# do i need co2?



## upgradepc (Jan 30, 2009)

i have 3 rbp in a 75 gallon with hornwort and 2 amazon swords. is it necesary to have a co2 kit or will i be fine? im new to aquatic plants and not sure about fertilzers to use.


----------



## Ba20 (Jan 29, 2003)

No but it helps, try some root tabs under your swords they absorb more nutrients from there there roots than from there leaves compared to other plants


----------



## DiPpY eGgS (Mar 6, 2005)

upgradepc said:


> i have 3 rbp in a 75 gallon with hornwort and 2 amazon swords. is it necesary to have a co2 kit or will i be fine? im new to aquatic plants and not sure about fertilzers to use.

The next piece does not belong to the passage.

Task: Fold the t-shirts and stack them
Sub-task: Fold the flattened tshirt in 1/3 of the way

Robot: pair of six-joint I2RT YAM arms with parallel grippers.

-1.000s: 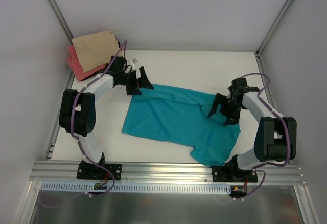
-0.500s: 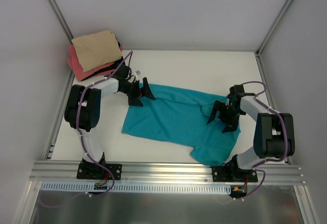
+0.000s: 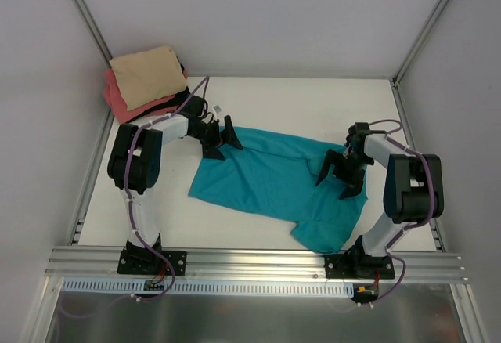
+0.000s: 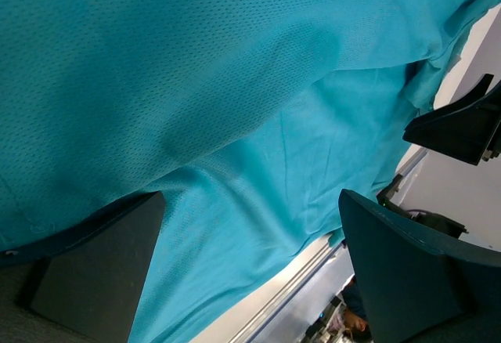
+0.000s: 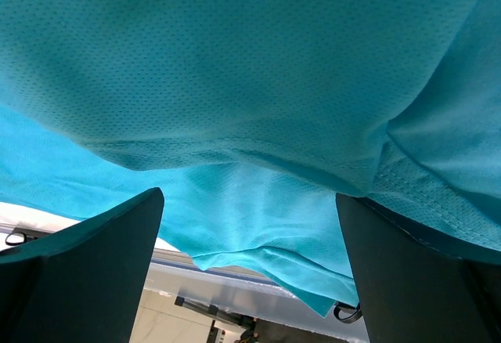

that depends on how much light you have


----------



## ryanimpreza (Jul 19, 2006)

its all about the lighting if co2 is needed. What kind of lighting are you running


----------



## upgradepc (Jan 30, 2009)

ryanimpreza said:


> its all about the lighting if co2 is needed. What kind of lighting are you running


im using the stock lighting that came with my tank. i have window tint on one side without the plants


----------



## ryanimpreza (Jul 19, 2006)

I dont think you need co2. Just dose with excel. What is the purpose of the window tint?


----------



## upgradepc (Jan 30, 2009)

ryanimpreza said:


> I dont think you need co2. Just dose with excel. What is the purpose of the window tint?


.

I put the window tint on the glass top on one side to subdue the lighting a bit


----------